Our walls have proven to be an interesting addition of insulation, as we are in a Berm- or Earth-contact house. It’s underground like a Hobbit hole, so insulating walls is a bit different than insulating above ground. We still get air drafts and things from the windows and skylights, but with insulation, our big problem is underground humidity. It molds extremely fast in the walls, especially if it’s a higher R value. Luckily, we were able to check the insulation to find we have stiff back-board insulation with mold-resistant barriers built in (it’s a pink sheet of solid fiberglass insulation with two layers of moisture barrier glued to the back and one on the front).

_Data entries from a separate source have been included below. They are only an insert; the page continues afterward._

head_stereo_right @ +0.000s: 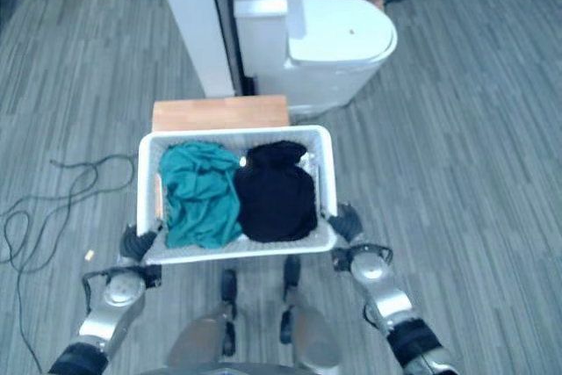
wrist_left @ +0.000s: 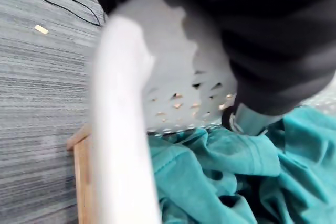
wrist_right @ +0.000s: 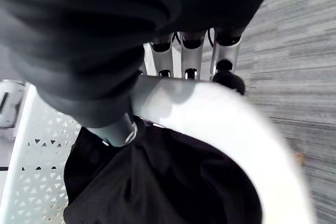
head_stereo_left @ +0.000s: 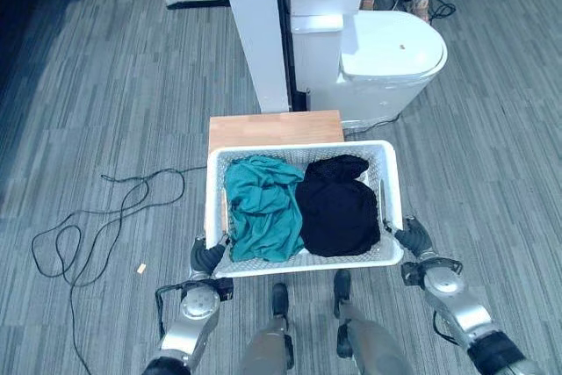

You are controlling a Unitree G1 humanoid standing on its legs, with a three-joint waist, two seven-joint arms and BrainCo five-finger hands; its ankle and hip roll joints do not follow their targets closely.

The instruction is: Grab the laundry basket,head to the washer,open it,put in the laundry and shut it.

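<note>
A white perforated laundry basket point(head_stereo_left: 303, 148) is held in front of me, with a teal garment point(head_stereo_left: 262, 206) on its left and a black garment point(head_stereo_left: 338, 206) on its right. My left hand point(head_stereo_left: 207, 256) grips the near left corner, its thumb point(wrist_left: 233, 120) hooked over the rim point(wrist_left: 123, 129) beside the teal cloth point(wrist_left: 220, 182). At the right edge, my right hand point(head_stereo_left: 414, 236) has its fingers point(wrist_right: 191, 51) curled under the rim point(wrist_right: 210, 108) and its thumb point(wrist_right: 118, 129) inside. The white washer point(head_stereo_left: 386, 46) with a closed rounded lid stands ahead on the right.
A low wooden table point(head_stereo_left: 274, 128) shows just beyond the basket's far edge. A white upright panel point(head_stereo_left: 255, 24) stands left of the washer. A person's shoes point(head_stereo_left: 421, 6) are behind the washer. A small scrap point(head_stereo_left: 140, 268) lies on the grey carpet at left.
</note>
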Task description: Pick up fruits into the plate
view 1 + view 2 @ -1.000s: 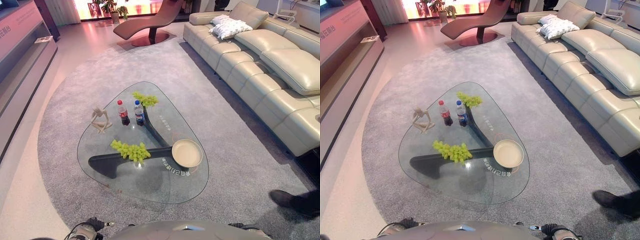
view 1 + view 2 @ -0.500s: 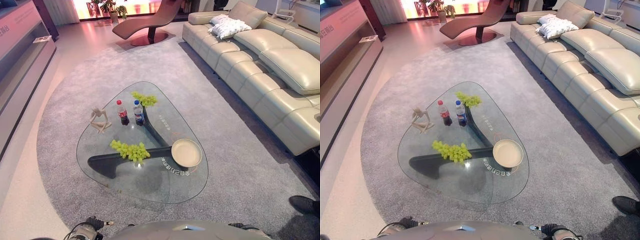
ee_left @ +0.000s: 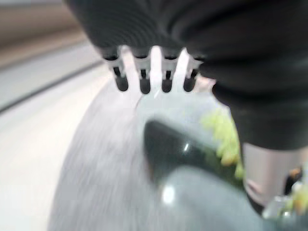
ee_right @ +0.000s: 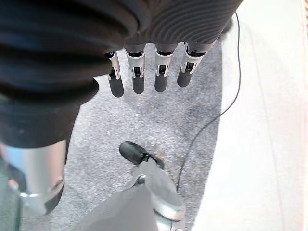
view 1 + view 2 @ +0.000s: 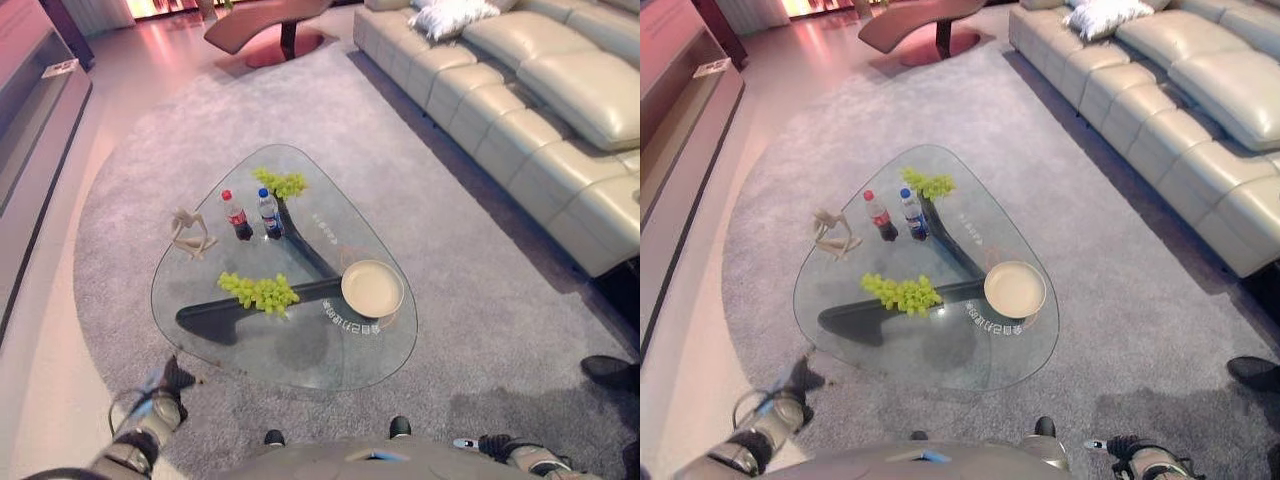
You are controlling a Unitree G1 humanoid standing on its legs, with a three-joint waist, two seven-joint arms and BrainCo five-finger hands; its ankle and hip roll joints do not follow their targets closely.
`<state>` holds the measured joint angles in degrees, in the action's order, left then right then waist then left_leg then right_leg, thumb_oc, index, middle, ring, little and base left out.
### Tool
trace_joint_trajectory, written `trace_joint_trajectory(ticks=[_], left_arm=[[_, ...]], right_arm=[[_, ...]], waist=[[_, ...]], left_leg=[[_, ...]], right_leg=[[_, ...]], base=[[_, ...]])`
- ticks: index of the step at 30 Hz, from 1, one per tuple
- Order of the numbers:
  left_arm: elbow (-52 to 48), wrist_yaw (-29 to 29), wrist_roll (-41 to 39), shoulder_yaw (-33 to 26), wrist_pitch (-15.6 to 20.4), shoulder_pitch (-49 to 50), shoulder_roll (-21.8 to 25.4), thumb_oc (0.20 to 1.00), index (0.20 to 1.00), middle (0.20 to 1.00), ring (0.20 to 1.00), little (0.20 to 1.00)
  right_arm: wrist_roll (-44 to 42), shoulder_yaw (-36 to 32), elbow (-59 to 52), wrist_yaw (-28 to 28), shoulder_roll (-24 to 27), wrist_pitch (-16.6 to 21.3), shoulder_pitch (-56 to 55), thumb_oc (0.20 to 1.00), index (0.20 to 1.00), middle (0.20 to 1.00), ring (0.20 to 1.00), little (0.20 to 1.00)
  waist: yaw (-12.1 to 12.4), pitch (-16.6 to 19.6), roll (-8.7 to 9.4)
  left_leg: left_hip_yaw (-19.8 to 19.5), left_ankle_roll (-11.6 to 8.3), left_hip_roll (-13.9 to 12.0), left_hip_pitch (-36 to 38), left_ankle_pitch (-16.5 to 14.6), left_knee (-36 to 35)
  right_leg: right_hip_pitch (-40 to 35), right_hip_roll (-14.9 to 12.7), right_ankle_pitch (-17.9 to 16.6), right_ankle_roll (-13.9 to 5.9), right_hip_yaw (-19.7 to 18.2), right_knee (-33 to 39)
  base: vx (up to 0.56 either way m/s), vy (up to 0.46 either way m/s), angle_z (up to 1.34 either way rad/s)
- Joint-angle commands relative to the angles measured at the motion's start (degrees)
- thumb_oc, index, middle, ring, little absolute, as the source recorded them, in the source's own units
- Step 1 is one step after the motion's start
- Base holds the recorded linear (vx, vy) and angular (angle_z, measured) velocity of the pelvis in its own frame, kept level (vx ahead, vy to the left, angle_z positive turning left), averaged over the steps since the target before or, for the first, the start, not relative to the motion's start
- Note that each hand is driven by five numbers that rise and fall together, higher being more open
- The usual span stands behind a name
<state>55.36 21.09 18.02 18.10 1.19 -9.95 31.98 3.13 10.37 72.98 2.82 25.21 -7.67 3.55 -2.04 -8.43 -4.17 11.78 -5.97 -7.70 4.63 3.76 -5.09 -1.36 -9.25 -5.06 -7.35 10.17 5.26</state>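
My left hand (image 3: pixel 202 43) hangs over the carpet (image 3: pixel 96 183) at the table's near edge. My fingers (image 3: pixel 143 82) point straight out in a loose row — dark tips apart, holding nothing — and my thumb (image 3: pixel 267 168) stands off to one side, silver below the ribbed cover. Past the fingers lies the glass tabletop (image 3: pixel 202 207), with the dark table base (image 3: pixel 173 149) showing through it. Green grapes (image 3: pixel 224 137) sit on the glass just beside my thumb, blurred; a second green patch beyond the thumb is too unclear to tell. Pale floor (image 3: pixel 33 134) runs alongside the carpet.
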Motion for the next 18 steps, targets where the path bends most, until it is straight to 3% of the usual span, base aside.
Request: trace_joint_trajectory(ticks=[1, 6, 11, 18], left_arm=[[-3.07, 5.33, 2.73, -0.31, 2.43, -7.78, 6.23, 1.000, 1.000, 1.000, 1.000, 1.000], [-7.35, 8.35, 8.97, -0.26, 3.32, -13.51, 13.21, 1.000, 1.000, 1.000, 1.000, 1.000], [-6.74, 14.27, 23.10, 1.22, 5.44, -19.12, 19.20, 1.000, 1.000, 1.000, 1.000, 1.000], [0.38, 12.54, 30.53, 10.23, 1.99, -30.21, 23.88, 1.000, 1.000, 1.000, 1.000, 1.000]], right_arm=[[-1.72, 3.60, 0.99, -0.98, 0.46, 0.84, 4.70, 1.000, 1.000, 1.000, 1.000, 1.000], [-3.71, 4.09, -0.51, -1.64, 1.95, 1.48, 6.22, 1.000, 1.000, 1.000, 1.000, 1.000], [-4.71, 5.05, -2.75, -1.66, 4.05, 2.77, 8.41, 1.000, 1.000, 1.000, 1.000, 1.000], [-1.51, 7.73, -6.02, -0.63, 8.60, 5.98, 12.28, 1.000, 1.000, 1.000, 1.000, 1.000]], waist=[[-1.62, -3.98, 1.41], [-1.99, -7.76, 1.06], [-2.30, -11.56, 1.61], [-3.11, -16.68, 2.79]], left_leg=[[-4.11, 2.52, 2.48, -3.06, -4.44, 0.91], [-4.58, 2.38, 2.99, -6.42, -3.50, 1.24], [-4.42, 2.19, 3.17, -10.40, -3.11, 3.52], [-3.83, 2.16, 3.63, -15.86, -2.87, 5.98]], right_leg=[[1.26, 1.48, 5.53, 0.37, -4.19, -3.74], [4.65, 1.85, 5.28, 0.96, -4.97, -4.98], [8.34, 2.23, 5.15, 1.72, -5.21, -6.73], [13.67, 3.11, 4.58, 2.11, -6.11, -8.56]], base=[[-0.14, 0.048, -0.02], [-0.11, 0.024, -0.01], [-0.08, 0.030, -0.03], [-0.09, 0.016, -0.01]])
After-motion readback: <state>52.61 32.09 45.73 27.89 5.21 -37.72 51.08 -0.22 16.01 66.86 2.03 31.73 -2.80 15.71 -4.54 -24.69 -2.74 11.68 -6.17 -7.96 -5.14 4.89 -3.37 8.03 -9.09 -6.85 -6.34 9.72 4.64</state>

This is exceptional for a house that is underground since it means all of our escaping air was going out of the attic … Which now has more insulation. And we were notified today that the power company got our rebate application.

We’re toasty and our energy bill has dropped in half this summer! I’m fairly happy. Our rebate is still under review with the power company, but they have acknowledged that they have it. They’re just having difficulty processing it with all the unusual weather going on in the Kansas/Missouri area (we had the largest flood in our area in the last 40 years just last Thursday), so they said it will be back probably around the end of the month. Three tornado incidents, a flood, and a power outage that knocked out the power for 14,000 people during a super-hot summer have kept them busy.”